The International Textile, Garment and Leather Workers' Federation (ITGLWF) was a global union federation. In 2005 it had 217 member organizations in 110 countries, representing a combined membership of over 10 million workers.

History
The ITGLWF was founded in 1970 as a result of the merger of the International Textile and Garment Workers' Federation and the International Shoe and Leather Workers' Federation. These organizations were preceded by much older ones: the International Glove Workers' Union was founded in 1892, the International Secretariat of Shoemakers in 1893, and the International Secretariat of Leather Workers in 1896. The International Federation of Textile Workers' Associations originated in 1894 and the International Tailors' Secretariat in 1896.
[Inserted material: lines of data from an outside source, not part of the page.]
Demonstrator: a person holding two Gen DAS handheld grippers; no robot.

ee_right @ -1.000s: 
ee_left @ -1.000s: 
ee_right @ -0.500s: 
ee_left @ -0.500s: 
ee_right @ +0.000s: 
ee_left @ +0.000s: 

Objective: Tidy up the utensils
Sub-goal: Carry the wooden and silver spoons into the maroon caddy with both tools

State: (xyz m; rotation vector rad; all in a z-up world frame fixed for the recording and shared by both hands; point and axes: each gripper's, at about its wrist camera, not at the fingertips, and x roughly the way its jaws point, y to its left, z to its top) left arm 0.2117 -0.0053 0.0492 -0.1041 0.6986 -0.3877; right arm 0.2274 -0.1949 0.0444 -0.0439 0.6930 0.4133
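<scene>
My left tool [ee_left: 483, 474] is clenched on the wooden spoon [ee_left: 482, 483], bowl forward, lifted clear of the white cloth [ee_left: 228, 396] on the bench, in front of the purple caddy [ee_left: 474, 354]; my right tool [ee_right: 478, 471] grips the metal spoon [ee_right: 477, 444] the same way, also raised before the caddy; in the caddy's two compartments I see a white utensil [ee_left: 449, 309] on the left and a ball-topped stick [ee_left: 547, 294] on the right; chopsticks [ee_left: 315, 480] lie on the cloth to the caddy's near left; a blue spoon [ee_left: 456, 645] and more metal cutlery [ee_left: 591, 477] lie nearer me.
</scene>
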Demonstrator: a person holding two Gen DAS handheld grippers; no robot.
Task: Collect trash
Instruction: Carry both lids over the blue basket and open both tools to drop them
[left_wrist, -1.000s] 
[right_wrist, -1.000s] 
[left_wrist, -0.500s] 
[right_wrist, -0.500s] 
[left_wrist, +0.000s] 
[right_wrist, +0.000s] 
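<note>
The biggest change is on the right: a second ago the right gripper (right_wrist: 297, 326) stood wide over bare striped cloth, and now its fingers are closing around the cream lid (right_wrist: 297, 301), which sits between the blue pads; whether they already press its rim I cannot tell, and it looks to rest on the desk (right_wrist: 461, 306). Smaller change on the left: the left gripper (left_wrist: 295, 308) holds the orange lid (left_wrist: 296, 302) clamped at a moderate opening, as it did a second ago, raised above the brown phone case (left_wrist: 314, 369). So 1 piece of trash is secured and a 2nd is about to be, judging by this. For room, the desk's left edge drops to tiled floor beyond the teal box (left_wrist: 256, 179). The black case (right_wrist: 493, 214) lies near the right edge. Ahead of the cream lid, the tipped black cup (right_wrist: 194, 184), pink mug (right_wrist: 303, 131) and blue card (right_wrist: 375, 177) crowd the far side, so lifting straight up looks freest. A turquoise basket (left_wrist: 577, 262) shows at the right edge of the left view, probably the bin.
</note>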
The organization held a congress every four years, consisting of delegates from the member organisations. The congress established the broad lines of the ITGLWF's policies and actions.

The organisation's headquarters was located in Brussels, Belgium. There were four regional organisations within the ITGLWF: FITTVCC/ORI, the Americas' regional organisation, based in Venezuela; ITGLWF/ERO, the European regional organisation, based in Belgium; TWARO, the Asian regional organisation, based in Japan; and ARCC, the African Regional Consultative Council, based in South Africa.

The ITGLWF worked closely with the International Trade Union Confederation and the other global union federations.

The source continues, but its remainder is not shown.